« Ma vie est parti en cacahuète… » : Hugues Hamelynck (Star Academy) s’est confié sans tabou sur ses soucis de santé

Publié le 18 juillet 2025 à 12:28
BENJAMIN DECOIN / SIPA / TF1
Santé, alcool, rapport à la mort… le professeur de théâtre de la Star Academy, s’est livré avec sincérité au cours d’un long entretien…

"J’ai fait deux pancréatites"

Ce vendredi 18 juillet, Hugues Hamelynck, professeur de théâtre à la Star Academy, était l’invité du podcast Face à la juge Gruwez. Durant cet entretien intime, il s’est livré sans filtre sur les graves problèmes de santé qu’il a rencontrés, et sur les bouleversements qu’ils ont entraînés. « Ma vie est partie en cacahuète » a-t-il débuté avant de revenir sur l’origine du problème. "J’ai eu un gros pépin de santé il y a dix ans. J’ai fait deux pancréatites et, à la deuxième, j’ai passé trois nuits aux soins intensifs et quatorze jours en gastro-entérologie".
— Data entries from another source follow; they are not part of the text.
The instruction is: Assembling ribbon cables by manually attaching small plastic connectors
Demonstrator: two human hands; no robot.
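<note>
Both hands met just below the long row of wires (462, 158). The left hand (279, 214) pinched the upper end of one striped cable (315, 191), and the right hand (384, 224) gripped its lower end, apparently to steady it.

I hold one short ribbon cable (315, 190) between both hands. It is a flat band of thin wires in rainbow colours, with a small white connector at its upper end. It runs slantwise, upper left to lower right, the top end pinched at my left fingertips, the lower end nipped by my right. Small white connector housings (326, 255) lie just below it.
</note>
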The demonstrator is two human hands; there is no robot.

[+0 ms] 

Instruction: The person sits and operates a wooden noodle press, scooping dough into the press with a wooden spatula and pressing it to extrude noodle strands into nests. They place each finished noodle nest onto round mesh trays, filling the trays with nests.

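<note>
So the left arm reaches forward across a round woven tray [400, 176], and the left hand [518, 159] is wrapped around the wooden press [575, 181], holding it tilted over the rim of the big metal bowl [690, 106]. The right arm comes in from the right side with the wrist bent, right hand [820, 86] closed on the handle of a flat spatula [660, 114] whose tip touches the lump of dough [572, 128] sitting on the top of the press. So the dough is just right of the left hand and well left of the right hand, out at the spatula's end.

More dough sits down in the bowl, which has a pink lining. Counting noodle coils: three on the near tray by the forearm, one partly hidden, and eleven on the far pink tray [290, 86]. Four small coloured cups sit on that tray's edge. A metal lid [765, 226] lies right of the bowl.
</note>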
Suite à ces hospitalisations, Hugues révèle être devenu diabétique "Mon pancréas ne fonctionne plus correctement, et je ne peux plus boire d’alcool, par exemple", a-t-il expliqué. Pour autant, Hugues a refusé de se laisser abattre : "Toutes ces choses-là ont fait que je me suis dit : ‘On va changer son rythme de vie, et ma façon d’envisager la vie au quotidien’". C’est ainsi qu’il a repris le sport et adopté une hygiène de vie plus saine.

Interrogé par la juge Gruwez sur sa consommation d’alcool avant la maladie, le professeur a répondu sans détour : "Je buvais de l’alcool de façon extrêmement festive mais je n’irai pas jusqu’à dire que j’étais… en fait avec le regard que j’ai aujourd’hui, oui c’était excessif. Mais aujourd’hui quand je regarde les gens autour de moi, tout le monde est un peu dans l’excès d’une certaine façon". Il a toutefois précisé : "Je n’ai pas eu de difficulté entre guillemets à arrêter de boire, donc il n’y a pas de problème de d’addiction chez moi" a-t-il insisté.

Hugues Hamelynck évoque la maladie de son père 

Hugues Hamelynck s’est également confié sans filtre sur son rapport à la mort. "Moi, la mort, je m’en fous complètement, c’est clairement la diminution des capacités mentale et physiques dont j’ai plus peur" explique-t-il avant de faire le parallèle bouleversant avec la maladie de son père : "Il a Parkinson et je vois bien en ce moment qu’il est terriblement diminué. Physiquement sa tête ralentit un peu mais fonctionne toujours très bien et donc il est prisonnier de son corps. Je trouve ça peut-être plus terrible d’être prisonnier de son corps que de perdre sa lucidité finalement, parce qu’à partir du moment où on a perdu sa lucidité – et je mets mille guillemets sur ce que je vais dire – on devient l’idiot du village, mais on est un imbécile heureux" a-t-il conclu.